- [TASK DIRECTIONS] In the records below, find the line holding "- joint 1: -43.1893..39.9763" and the line holding "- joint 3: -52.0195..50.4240". Set down both, with every line between them, exactly.

Data items:

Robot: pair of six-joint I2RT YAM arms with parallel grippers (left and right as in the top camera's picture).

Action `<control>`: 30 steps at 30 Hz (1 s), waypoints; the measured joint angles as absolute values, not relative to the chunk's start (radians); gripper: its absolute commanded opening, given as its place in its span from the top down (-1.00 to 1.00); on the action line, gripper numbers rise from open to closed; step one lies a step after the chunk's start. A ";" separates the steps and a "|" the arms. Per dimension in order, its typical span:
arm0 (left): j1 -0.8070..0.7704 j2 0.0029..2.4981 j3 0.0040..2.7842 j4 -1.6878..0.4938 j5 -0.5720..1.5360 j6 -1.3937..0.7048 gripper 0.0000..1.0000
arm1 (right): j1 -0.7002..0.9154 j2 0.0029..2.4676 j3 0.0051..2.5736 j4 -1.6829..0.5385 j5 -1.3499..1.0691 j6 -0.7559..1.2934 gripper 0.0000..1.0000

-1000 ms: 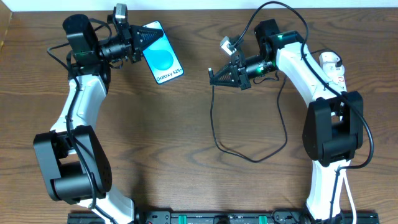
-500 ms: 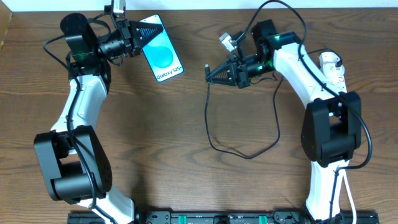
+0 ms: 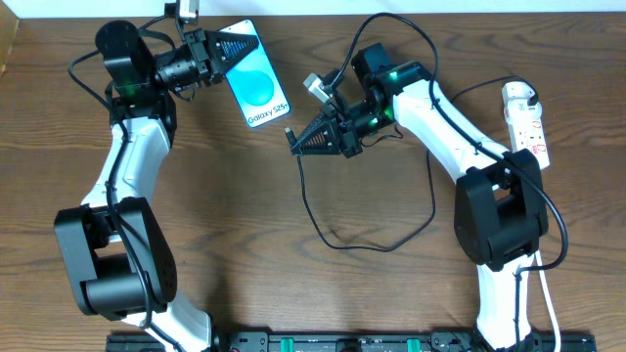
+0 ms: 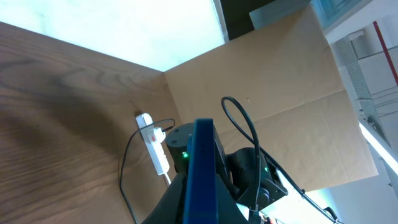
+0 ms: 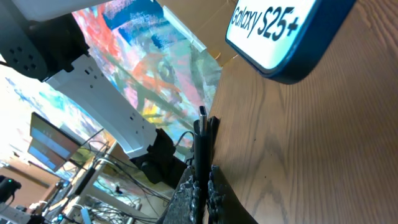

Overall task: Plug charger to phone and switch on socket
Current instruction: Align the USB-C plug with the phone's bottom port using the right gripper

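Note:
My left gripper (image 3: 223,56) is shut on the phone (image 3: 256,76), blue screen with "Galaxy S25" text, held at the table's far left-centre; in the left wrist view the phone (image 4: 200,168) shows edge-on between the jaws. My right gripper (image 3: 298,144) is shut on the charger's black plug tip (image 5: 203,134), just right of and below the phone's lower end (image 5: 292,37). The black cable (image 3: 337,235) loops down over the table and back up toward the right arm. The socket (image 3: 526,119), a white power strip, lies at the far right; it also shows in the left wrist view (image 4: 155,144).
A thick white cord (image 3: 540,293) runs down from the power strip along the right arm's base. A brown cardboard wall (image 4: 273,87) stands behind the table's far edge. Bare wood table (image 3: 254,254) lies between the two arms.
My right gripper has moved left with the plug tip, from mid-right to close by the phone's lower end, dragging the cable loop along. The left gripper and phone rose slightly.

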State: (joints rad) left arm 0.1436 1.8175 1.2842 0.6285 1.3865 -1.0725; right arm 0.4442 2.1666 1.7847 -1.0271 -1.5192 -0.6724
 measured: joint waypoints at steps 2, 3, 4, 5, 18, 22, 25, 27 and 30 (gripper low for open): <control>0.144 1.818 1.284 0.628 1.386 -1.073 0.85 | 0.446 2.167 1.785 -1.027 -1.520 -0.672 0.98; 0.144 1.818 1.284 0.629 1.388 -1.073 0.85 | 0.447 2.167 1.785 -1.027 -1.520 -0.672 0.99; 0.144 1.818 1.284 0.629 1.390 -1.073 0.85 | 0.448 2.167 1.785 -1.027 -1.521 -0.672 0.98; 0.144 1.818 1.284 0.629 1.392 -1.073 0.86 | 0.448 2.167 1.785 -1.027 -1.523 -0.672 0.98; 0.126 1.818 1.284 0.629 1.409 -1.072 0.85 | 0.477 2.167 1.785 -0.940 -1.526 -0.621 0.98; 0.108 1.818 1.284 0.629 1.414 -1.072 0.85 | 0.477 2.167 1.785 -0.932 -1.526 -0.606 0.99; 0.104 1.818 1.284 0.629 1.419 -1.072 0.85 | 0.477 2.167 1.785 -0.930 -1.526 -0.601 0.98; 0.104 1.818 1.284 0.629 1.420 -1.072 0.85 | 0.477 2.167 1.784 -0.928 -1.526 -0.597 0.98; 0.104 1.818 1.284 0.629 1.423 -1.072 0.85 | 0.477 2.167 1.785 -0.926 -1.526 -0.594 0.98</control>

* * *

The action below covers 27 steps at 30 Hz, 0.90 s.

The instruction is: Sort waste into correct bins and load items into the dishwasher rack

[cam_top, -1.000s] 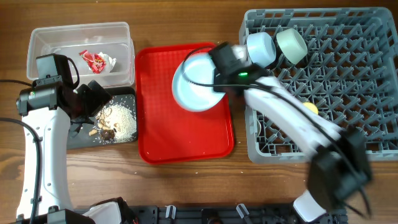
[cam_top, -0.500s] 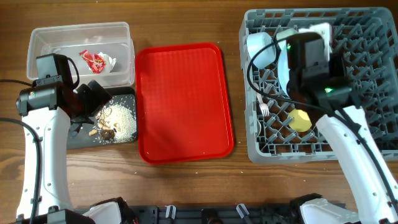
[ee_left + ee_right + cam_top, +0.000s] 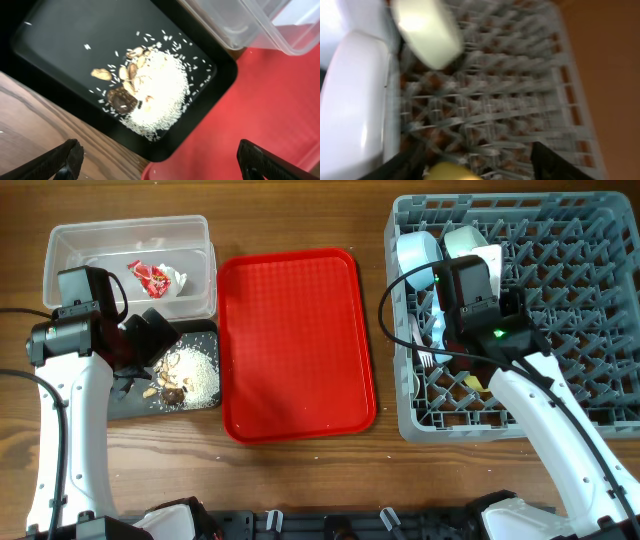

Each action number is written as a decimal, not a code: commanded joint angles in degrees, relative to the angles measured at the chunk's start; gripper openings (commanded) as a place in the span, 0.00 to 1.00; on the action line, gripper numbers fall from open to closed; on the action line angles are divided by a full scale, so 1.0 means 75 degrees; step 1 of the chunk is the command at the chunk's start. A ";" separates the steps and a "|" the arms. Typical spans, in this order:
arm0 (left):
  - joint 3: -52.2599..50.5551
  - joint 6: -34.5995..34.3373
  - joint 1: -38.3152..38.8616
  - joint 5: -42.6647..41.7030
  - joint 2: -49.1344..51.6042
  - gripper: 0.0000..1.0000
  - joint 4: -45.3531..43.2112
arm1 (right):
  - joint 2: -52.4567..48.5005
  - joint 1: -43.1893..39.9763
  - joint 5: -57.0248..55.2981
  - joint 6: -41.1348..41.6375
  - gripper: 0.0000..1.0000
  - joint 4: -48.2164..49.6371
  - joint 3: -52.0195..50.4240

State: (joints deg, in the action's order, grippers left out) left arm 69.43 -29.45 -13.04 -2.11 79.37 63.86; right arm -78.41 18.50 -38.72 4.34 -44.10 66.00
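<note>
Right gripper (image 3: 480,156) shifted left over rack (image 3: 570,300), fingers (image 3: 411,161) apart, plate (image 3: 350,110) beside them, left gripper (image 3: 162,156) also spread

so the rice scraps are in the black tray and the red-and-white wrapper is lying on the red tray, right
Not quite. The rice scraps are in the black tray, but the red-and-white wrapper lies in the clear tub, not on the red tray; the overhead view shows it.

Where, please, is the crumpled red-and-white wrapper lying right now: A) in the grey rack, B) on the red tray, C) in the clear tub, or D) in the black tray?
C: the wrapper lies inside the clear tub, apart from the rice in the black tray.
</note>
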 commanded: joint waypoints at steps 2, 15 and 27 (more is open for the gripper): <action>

- [PROBLEM SOLUTION]
  - joint 1: -43.1893..39.9763
  - joint 5: -57.0248..55.2981
  - joint 6: -41.1348..41.6375
  - gripper: 0.0000..1.0000
  - joint 4: -48.2164..49.6371
  - joint 3: -52.0195..50.4240

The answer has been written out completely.